• Aim of the task
Images are to be left out; everything else in the listing should be repeated exactly.

• Dataset section

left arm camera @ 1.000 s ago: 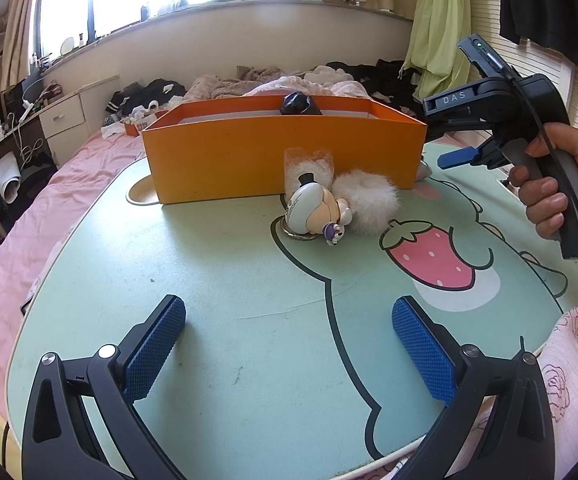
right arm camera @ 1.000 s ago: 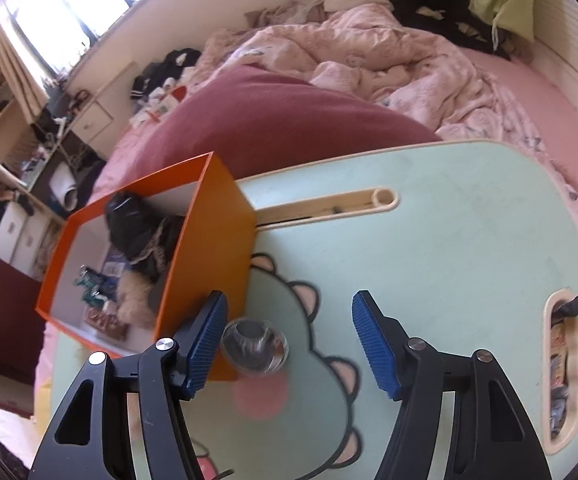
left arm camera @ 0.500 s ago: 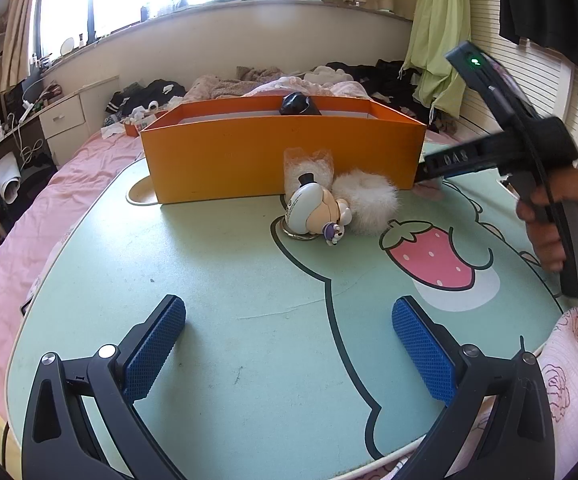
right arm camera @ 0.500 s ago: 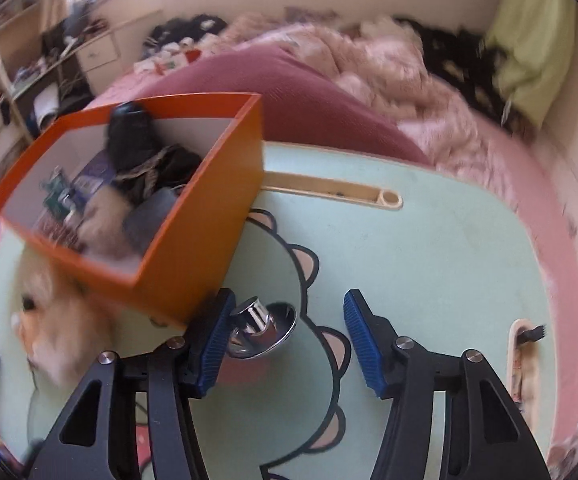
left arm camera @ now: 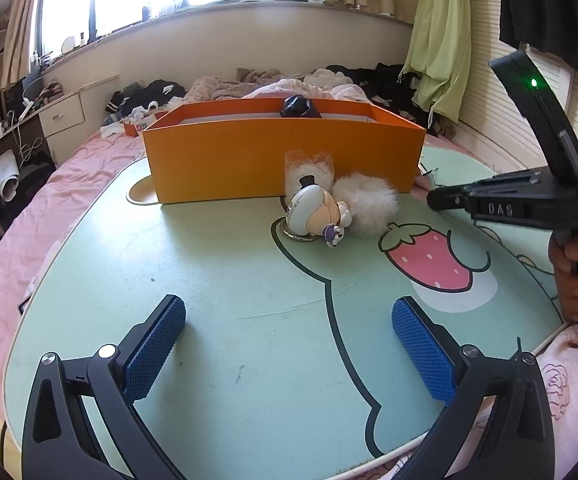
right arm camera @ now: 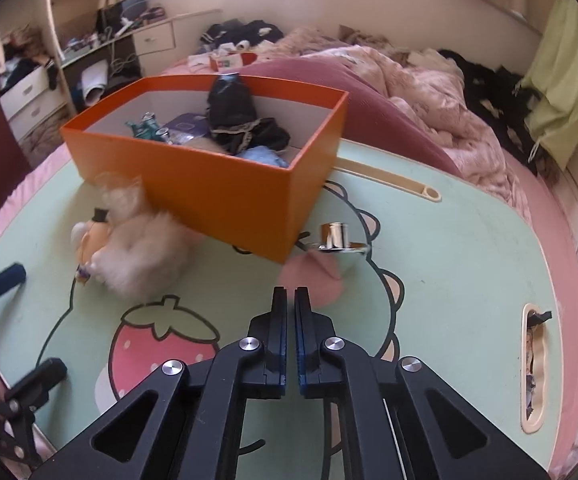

• Answer below
left arm camera @ 1.000 s ago: 
right arm camera @ 1.000 s ago: 
left arm camera @ 0.500 s ago: 
right arm camera @ 0.500 s ago: 
left arm camera @ now: 
right arm camera @ now: 

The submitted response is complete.